HOW TO COMPLETE THIS TASK:
Your answer should consist only of the lines below from the one with "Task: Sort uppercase" through the one with "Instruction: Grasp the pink", copied exactly.

EXERCISE INPUT:
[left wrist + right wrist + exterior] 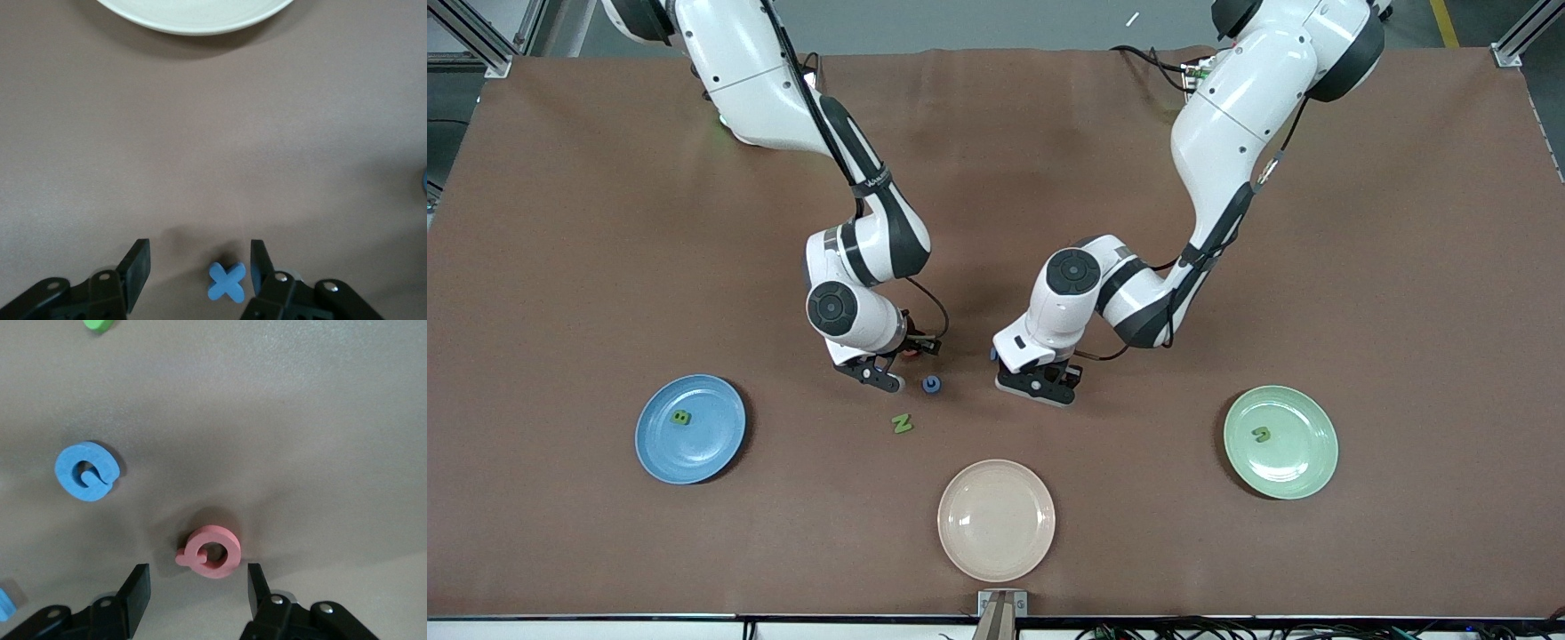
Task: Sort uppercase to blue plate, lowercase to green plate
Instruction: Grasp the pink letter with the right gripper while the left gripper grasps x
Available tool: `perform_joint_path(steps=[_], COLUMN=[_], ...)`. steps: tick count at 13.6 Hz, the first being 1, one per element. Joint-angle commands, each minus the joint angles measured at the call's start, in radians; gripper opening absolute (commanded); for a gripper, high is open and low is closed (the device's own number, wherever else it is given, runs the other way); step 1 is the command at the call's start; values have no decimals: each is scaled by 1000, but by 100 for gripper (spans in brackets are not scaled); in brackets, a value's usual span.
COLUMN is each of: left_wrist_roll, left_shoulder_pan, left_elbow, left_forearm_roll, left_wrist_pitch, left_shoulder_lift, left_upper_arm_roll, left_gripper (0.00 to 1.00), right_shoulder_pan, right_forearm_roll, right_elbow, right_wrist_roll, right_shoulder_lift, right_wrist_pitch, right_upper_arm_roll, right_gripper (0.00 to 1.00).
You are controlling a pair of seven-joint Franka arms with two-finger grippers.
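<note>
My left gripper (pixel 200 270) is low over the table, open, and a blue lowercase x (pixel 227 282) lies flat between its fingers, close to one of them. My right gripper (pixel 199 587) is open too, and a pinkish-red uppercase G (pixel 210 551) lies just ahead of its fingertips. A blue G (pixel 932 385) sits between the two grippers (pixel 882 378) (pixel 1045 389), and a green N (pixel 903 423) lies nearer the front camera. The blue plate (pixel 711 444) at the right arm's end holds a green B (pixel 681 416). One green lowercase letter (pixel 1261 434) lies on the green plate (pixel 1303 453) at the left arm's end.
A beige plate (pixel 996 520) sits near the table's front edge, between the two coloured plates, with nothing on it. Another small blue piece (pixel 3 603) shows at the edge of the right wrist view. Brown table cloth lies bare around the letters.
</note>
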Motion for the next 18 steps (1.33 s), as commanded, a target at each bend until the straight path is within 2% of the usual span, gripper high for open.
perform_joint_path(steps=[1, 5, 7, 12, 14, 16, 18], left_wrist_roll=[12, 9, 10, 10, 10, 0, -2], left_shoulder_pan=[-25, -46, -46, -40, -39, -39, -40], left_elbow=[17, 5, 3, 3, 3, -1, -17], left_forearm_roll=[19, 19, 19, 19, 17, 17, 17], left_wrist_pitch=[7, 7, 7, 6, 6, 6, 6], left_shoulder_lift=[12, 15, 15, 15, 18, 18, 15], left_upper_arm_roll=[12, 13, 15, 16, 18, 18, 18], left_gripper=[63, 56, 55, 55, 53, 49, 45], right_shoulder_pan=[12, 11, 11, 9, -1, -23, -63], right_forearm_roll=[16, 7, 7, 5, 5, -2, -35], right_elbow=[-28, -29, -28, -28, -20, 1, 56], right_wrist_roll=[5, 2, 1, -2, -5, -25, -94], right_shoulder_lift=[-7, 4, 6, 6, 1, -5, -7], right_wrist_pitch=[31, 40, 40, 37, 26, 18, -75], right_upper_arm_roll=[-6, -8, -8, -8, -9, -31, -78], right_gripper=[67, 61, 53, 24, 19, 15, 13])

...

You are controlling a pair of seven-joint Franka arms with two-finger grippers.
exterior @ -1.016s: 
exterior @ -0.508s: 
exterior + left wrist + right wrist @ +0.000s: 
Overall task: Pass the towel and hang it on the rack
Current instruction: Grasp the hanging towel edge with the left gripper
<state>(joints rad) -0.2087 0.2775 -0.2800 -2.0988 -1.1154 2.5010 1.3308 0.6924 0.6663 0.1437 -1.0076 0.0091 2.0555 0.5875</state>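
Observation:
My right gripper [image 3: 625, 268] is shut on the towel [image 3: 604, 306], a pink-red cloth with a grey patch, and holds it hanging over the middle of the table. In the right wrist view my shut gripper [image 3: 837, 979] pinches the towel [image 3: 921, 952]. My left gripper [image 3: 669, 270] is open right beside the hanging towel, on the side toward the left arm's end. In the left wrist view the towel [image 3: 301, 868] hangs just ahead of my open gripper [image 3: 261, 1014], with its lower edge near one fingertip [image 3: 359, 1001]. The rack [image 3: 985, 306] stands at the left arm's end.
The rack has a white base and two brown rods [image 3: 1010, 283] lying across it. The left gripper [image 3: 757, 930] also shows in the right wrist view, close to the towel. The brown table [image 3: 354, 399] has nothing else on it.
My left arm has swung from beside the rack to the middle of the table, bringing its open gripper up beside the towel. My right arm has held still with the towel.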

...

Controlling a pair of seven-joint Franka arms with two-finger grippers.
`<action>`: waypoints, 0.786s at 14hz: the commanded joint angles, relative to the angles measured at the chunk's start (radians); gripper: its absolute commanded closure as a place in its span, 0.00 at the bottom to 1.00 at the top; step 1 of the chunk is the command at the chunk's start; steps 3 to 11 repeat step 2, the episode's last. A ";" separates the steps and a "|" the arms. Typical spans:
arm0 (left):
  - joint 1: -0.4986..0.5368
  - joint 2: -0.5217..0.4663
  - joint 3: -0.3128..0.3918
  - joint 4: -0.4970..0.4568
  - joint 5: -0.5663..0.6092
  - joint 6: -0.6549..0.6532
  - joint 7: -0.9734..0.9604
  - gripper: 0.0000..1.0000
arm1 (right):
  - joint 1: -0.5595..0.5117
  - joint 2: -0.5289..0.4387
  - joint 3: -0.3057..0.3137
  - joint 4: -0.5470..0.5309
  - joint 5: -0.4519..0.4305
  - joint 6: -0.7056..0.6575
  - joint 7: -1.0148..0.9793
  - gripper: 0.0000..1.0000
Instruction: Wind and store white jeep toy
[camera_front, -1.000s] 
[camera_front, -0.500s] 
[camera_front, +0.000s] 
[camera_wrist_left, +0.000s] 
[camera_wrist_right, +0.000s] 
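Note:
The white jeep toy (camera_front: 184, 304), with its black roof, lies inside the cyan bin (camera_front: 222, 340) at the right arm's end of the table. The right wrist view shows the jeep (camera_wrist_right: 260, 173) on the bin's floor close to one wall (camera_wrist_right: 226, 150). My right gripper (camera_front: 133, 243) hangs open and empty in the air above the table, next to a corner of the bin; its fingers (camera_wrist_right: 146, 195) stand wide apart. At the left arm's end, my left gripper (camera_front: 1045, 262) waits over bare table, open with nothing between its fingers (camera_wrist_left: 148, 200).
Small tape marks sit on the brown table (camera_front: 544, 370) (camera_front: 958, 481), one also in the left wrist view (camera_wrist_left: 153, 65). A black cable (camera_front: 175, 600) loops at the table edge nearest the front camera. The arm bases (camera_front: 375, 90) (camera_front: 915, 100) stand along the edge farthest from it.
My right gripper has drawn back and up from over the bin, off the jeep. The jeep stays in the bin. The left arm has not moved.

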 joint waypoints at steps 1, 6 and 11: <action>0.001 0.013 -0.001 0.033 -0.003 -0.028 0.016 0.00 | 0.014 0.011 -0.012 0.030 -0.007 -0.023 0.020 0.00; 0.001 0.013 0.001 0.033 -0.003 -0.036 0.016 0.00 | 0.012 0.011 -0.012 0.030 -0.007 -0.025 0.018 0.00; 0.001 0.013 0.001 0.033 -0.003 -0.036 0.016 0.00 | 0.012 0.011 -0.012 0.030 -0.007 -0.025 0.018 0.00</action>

YOUR SOLUTION:
Task: Sort uppercase to blue plate, lowercase to green plate
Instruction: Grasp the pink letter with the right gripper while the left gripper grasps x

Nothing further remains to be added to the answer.